Готовность принять «узкие» границы была, таким образом, следствием прагматической и гибкой тактики и одновременно — результатом принципиальной «этноцентрической» политики. Эта политика оказалась чрезвычайно эффективной в долгосрочном плане. По существу, «высокая» дипломатия представляла собой лишь изощренную политическую интерпретацию колонизационного принципа «еще один дунам, еще одна коза», направлявшего захват палестинских земель с самого начала еврейского поселенчества. Политика «свершившихся фактов» была генеральной линией сионистского движения с момента его возникновения — и по сей день.

Сама колонизация, начавшаяся еще в конце XIX столетия[543] и проходившая под волнующим боевым знаменем «освобождения земли», была на практике осторожным, обдуманным и многоступенчатым предприятием. По аналогии с другими мифологическими понятиями — такими, например, как «Эрец Исраэль», куда еврей может лишь «репатриироваться», но ни в коем случае не эмигрировать, — процесс приобретения земель и их первоначального сельскохозяйственного освоения получил религиозное название «геула» — «освобождение» или «избавление». В еврейской традиции это слово указывало на «спасение» или «рождение заново», на очищение и ритуальную чистоту, а также на галахически предписанный выкуп людей и определенных предметов у нееврейского врага. Этот троякий смысл, несомненно, морально укреплял новых эмигрантов. Теперь поселенцы уже не были простыми крестьянами — мелкий буржуа, даже совершенно нищий, ни в коем случае не хочет превращаться в крестьянина, — они стали «избавителями земли», превратившейся в безжизненную пустыню после насильственного изгнания их праотцев 1900 лет назад.

Немногочисленные эмигранты-колонисты, начавшие прибывать в Палестину в 80-е годы XIX века, представляли собой пеструю смесь традиционных евреев и молодых людей, успевших привыкнуть к атмосфере радикального народничества, чрезвычайно популярного в России того времени.
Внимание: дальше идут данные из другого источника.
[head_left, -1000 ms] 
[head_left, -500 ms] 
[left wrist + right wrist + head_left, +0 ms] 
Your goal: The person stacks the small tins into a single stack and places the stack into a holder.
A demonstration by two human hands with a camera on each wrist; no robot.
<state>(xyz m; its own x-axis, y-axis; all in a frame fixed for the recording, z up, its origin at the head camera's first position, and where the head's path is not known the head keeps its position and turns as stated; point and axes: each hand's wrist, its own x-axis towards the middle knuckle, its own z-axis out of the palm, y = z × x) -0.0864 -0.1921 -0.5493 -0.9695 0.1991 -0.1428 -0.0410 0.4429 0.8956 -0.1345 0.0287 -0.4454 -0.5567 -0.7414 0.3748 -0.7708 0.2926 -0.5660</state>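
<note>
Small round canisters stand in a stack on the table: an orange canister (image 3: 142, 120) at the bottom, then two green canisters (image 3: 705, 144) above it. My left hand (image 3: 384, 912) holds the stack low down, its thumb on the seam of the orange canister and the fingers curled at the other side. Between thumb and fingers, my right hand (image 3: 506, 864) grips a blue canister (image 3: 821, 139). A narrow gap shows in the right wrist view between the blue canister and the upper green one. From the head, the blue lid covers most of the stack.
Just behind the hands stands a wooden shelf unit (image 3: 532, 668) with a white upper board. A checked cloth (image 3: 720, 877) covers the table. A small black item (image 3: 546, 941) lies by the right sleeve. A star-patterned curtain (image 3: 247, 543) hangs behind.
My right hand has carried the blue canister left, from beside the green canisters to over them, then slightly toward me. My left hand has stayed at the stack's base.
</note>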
Обе эти группы охотно освоили термин «избавление земли» и окутывавшие его мистические фантазии — он стал общепринятым. Уже в конце 80-х годов возникла небольшая группа, называвшая себя «Гоалей Цион» («Избавителями Сиона»). В программе «Хов’вей Цион», составленной в 1887 году, отмечалось, что «сущность освобождения Эрец Исраэль состоит в приобретении земель и избавлении их от неевреев»[544].

Этот термин быстро укоренился и среди эмигрантов, прибывших в ходе последующих волн, в основном среди идеалистически настроенной молодежи. Освобождение порабощенного крестьянина, идеал русского романтического народничества, было подменено сионистским освобождением самой земли. Земля стала для «первопроходцев» объектом мистической — а иногда и сексуальной — страсти[545]. Земля считалась метафорически «пустой» вплоть до долгожданного момента появления освобождающих ее героев. Метаобраз заброшенной страны стал неотъемлемым элементом процесса освобождения. Пустыня была пространственной средой обитания, девственной и лишенной границ, с нетерпением ожидавшей еврейского «заселения», которое ворвется в нее и ее оплодотворит. Покинутая земля представляла собой — вплоть до исторического момента появления на ней еврейских первопроходцев — жалкое соединение пустыни и болот[546]. Даже если на еврейских землях и проживали «иностранные» феллахи, они не могли заставить эту пустошь зацвести, ибо по природе своей были отсталыми и ограниченными людьми; кроме того, они не любили эту страну по-настоящему — так, как способны любить одни только сионисты.